▸ **WHAT YOU WILL DO**
Please reproduce the data exactly, excluding any pictures it contains.

▸ **DATA PROVIDED**

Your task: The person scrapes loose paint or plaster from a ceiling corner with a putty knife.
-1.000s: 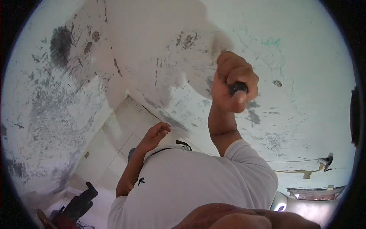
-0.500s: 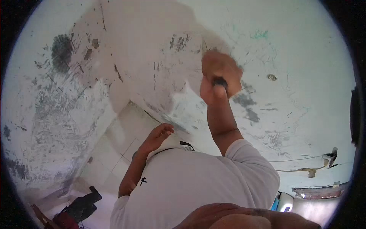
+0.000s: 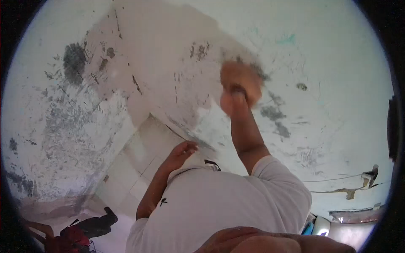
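Against the stained, flaking wall (image 3: 312,63), my right hand (image 3: 240,86) is wrapped round a tool with a dark handle (image 3: 238,89). Motion blurs the hand, and the tool's working end is hidden behind it. Dark scuffed patches (image 3: 272,112) lie on the wall close to this hand. My left hand (image 3: 183,152) hangs in front of my waist, its fingers loosely bent and slightly apart. Nothing shows in it. It is nearest to my white shirt (image 3: 215,198) and the foot of the wall.
A second wall (image 3: 84,122), heavily marked with grey, meets the first at a corner on the left. Below lies the tiled floor (image 3: 137,168). Dark and red shapes (image 3: 78,236) sit at lower left. A cable (image 3: 333,178) runs along the wall at right.
My right hand has shifted slightly left and down over the wall, still round the dark handle. The view has tilted a little; my left hand keeps much the same pose.
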`<state>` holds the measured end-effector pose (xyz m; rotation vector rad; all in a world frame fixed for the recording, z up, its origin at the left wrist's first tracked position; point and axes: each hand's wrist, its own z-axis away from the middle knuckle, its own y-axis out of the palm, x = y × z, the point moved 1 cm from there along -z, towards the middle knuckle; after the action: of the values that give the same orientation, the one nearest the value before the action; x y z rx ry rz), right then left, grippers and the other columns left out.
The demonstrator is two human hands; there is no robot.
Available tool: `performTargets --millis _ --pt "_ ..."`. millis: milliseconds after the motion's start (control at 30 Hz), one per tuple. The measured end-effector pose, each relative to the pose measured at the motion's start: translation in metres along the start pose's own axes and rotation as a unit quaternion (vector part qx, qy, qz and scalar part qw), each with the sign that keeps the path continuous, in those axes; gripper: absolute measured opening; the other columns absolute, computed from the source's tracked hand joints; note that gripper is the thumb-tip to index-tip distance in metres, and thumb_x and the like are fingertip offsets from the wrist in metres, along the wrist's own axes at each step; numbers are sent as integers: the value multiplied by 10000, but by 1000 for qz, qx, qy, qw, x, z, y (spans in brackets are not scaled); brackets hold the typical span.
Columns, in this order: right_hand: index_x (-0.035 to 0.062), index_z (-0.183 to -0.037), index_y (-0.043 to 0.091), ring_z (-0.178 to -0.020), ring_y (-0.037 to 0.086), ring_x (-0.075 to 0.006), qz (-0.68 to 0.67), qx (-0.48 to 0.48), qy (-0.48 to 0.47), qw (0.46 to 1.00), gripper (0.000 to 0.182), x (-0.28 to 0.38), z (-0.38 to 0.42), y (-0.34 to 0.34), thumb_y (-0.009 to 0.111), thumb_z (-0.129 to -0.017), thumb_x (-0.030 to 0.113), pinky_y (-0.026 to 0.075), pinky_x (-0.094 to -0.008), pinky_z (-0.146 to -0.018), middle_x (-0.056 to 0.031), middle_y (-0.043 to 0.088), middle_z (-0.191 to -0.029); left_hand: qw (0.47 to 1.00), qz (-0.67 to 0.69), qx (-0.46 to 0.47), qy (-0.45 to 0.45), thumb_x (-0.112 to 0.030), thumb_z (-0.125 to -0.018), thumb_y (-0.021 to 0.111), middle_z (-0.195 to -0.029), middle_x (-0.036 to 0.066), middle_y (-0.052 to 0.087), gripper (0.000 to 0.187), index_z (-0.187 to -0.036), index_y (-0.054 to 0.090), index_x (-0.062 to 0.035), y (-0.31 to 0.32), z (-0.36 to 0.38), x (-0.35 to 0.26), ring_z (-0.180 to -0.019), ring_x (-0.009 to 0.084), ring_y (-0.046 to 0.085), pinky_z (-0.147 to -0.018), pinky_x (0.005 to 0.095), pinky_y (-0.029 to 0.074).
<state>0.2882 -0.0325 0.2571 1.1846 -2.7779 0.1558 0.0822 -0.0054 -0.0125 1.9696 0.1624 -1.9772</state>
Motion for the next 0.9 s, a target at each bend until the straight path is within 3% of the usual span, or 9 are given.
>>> performTargets --millis 100,233,267,333,400,433,533,633,900 --pt "57 -650 467 -460 500 -249 -95 22 -156 983 355 34 -10 3 509 -930 271 371 -328 -423 -84 469 -581 1000 11 -10 -11 -273 -988 552 -1102 87 600 342 -1213 537 -16 0 3 5 -1059 192 546 -976 361 427" --pt "61 -662 513 -491 540 -249 7 66 -39 997 280 -14 6 -4 549 -866 249 417 -328 -462 -85 498 -589 999 -4 -30 -15 -209 -976 546 -1080 85 607 298 -1204 539 -16 1 6 -3 -1048 198 552 -965 361 427" --pt "60 -669 526 -522 563 -264 144 136 -10 980 276 -3 0 -3 559 -859 256 426 -346 -483 -101 523 -620 999 -9 -36 -4 -209 -976 546 -1080 85 607 298 -1204 539 -16 -3 1 -5 -1048 198 552 -965 361 427" --pt "57 -683 553 -583 609 -294 407 265 58 872 270 26 -2 -8 580 -847 271 444 -381 -524 -132 574 -682 999 -14 -31 -20 -214 -978 544 -1078 84 604 299 -1200 539 -14 -2 1 -2 -1048 197 552 -955 363 430" --pt "56 -690 567 -613 632 -309 529 322 111 777 269 32 5 -12 590 -840 278 454 -398 -545 -148 600 -713 1000 -13 -26 -6 -255 -981 549 -1073 84 603 328 -1203 538 -14 -2 3 8 -1047 189 551 -949 365 431" --pt "56 -704 595 -609 631 -317 279 261 34 923 235 23 0 -9 616 -815 263 458 -402 -543 -164 601 -706 1000 -9 -21 0 -255 -983 546 -1068 84 605 327 -1204 539 -14 -1 2 7 -1046 188 552 -950 366 431" --pt "88 -698 612 -545 563 -332 -32 110 -43 992 173 28 9 -6 668 -762 239 456 -407 -522 -170 522 -625 999 -37 -23 -9 -259 -986 542 -1078 85 609 329 -1209 540 -18 0 1 -4 -1053 191 553 -953 369 430" --pt "35 -670 486 -485 521 -241 154 -69 -113 979 341 -15 27 -2 544 -913 267 437 -331 -473 -103 539 -578 999 -27 -27 -16 -248 -988 536 -1100 84 608 325 -1216 540 -17 2 5 2 -1062 190 552 -951 364 430" --pt "50 -623 464 -448 466 -220 41 147 -152 977 359 17 -3 2 574 -899 253 440 -328 -462 -70 460 -568 999 -13 -28 -16 -204 -963 544 -1109 83 607 319 -1224 537 -21 -1 2 -3 -1063 185 555 -949 349 430"
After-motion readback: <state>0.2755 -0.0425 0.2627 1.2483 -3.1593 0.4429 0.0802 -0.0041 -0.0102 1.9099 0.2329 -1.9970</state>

▸ **EXPECTED ANSWER**
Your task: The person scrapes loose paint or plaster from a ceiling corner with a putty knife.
-1.000s: 
-0.500s: 
+0.000s: 
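Against the stained, flaking wall (image 3: 312,63), my right hand (image 3: 240,86) is wrapped round a tool with a dark handle (image 3: 238,89). Motion blurs the hand, and the tool's working end is hidden behind it. Dark scuffed patches (image 3: 272,112) lie on the wall close to this hand. My left hand (image 3: 183,152) hangs in front of my waist, its fingers loosely bent and slightly apart. Nothing shows in it. It is nearest to my white shirt (image 3: 215,198) and the foot of the wall.
A second wall (image 3: 84,122), heavily marked with grey, meets the first at a corner on the left. Below lies the tiled floor (image 3: 137,168). Dark and red shapes (image 3: 78,236) sit at lower left. A cable (image 3: 333,178) runs along the wall at right.
My right hand has shifted slightly left and down over the wall, still round the dark handle. The view has tilted a little; my left hand keeps much the same pose.
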`<state>` holds the measured end-effector pose (xyz m; rotation vector rad; all in a world frame fixed for the recording, z up, its origin at the left wrist's first tracked position; point and axes: each hand's wrist, its own z-axis away from the middle knuckle, its own y-axis out of the palm, x = y × z, the point moved 1 cm from there along -z, towards the middle knuckle; after the action: of the values that give the same orientation, the one nearest the value before the action; x y z rx ry rz), right then left, grippers and the other columns left out.
The demonstrator is two human hands; there is no robot.
Available tool: `performTargets --millis _ --pt "_ ..."`. millis: milliseconds after the motion's start (control at 30 Hz), one per tuple. The measured end-effector pose, each relative to the pose measured at the motion's start: translation in metres along the start pose's own axes and rotation as a unit quaternion (vector part qx, qy, qz and scalar part qw), each with the sign that keeps the path continuous, in those axes; gripper: absolute measured opening; the other columns absolute, computed from the source's tracked hand joints; note that gripper is the thumb-tip to index-tip distance in metres, and thumb_x and the like are fingertip offsets from the wrist in metres, along the wrist's own axes at each step; numbers are sent as integers: the value multiplied by 10000, but by 1000 for qz, qx, qy, qw, x, z, y (spans in brackets are not scaled); brackets hold the typical span.
Columns, in this order: right_hand: index_x (-0.035 to 0.062), index_z (-0.183 to -0.037), index_y (-0.043 to 0.091), ring_z (-0.178 to -0.020), ring_y (-0.037 to 0.086), ring_x (-0.075 to 0.006), qz (-0.68 to 0.67), qx (-0.48 to 0.48), qy (-0.48 to 0.47), qw (0.46 to 1.00), gripper (0.000 to 0.182), x (-0.28 to 0.38), z (-0.38 to 0.42), y (-0.34 to 0.34), thumb_y (-0.009 to 0.111), thumb_z (-0.129 to -0.017), thumb_x (-0.030 to 0.113), pinky_y (-0.026 to 0.075), pinky_x (-0.094 to -0.008), pinky_z (-0.146 to -0.018), middle_x (-0.056 to 0.031), middle_y (-0.043 to 0.088), middle_z (-0.191 to -0.029); left_hand: qw (0.47 to 1.00), qz (-0.67 to 0.69), qx (-0.46 to 0.47), qy (-0.45 to 0.45), thumb_x (-0.112 to 0.030), thumb_z (-0.125 to -0.018), thumb_y (-0.021 to 0.111), middle_z (-0.195 to -0.029), middle_x (-0.036 to 0.066), middle_y (-0.052 to 0.087), gripper (0.000 to 0.187), index_z (-0.187 to -0.036), index_y (-0.054 to 0.090), index_x (-0.062 to 0.035), y (-0.31 to 0.32), z (-0.36 to 0.38), x (-0.35 to 0.26), ring_z (-0.180 to -0.019), ring_x (-0.009 to 0.084), ring_y (-0.046 to 0.085), pinky_z (-0.147 to -0.018), pinky_x (0.005 to 0.095), pinky_y (-0.029 to 0.074).
<state>0.2882 -0.0325 0.2571 1.1846 -2.7779 0.1558 0.0822 -0.0054 -0.0125 1.9696 0.1624 -1.9772</state>
Motion for the next 0.9 s, a target at each bend until the straight path is within 3% of the usual span, or 9 are given.
>>> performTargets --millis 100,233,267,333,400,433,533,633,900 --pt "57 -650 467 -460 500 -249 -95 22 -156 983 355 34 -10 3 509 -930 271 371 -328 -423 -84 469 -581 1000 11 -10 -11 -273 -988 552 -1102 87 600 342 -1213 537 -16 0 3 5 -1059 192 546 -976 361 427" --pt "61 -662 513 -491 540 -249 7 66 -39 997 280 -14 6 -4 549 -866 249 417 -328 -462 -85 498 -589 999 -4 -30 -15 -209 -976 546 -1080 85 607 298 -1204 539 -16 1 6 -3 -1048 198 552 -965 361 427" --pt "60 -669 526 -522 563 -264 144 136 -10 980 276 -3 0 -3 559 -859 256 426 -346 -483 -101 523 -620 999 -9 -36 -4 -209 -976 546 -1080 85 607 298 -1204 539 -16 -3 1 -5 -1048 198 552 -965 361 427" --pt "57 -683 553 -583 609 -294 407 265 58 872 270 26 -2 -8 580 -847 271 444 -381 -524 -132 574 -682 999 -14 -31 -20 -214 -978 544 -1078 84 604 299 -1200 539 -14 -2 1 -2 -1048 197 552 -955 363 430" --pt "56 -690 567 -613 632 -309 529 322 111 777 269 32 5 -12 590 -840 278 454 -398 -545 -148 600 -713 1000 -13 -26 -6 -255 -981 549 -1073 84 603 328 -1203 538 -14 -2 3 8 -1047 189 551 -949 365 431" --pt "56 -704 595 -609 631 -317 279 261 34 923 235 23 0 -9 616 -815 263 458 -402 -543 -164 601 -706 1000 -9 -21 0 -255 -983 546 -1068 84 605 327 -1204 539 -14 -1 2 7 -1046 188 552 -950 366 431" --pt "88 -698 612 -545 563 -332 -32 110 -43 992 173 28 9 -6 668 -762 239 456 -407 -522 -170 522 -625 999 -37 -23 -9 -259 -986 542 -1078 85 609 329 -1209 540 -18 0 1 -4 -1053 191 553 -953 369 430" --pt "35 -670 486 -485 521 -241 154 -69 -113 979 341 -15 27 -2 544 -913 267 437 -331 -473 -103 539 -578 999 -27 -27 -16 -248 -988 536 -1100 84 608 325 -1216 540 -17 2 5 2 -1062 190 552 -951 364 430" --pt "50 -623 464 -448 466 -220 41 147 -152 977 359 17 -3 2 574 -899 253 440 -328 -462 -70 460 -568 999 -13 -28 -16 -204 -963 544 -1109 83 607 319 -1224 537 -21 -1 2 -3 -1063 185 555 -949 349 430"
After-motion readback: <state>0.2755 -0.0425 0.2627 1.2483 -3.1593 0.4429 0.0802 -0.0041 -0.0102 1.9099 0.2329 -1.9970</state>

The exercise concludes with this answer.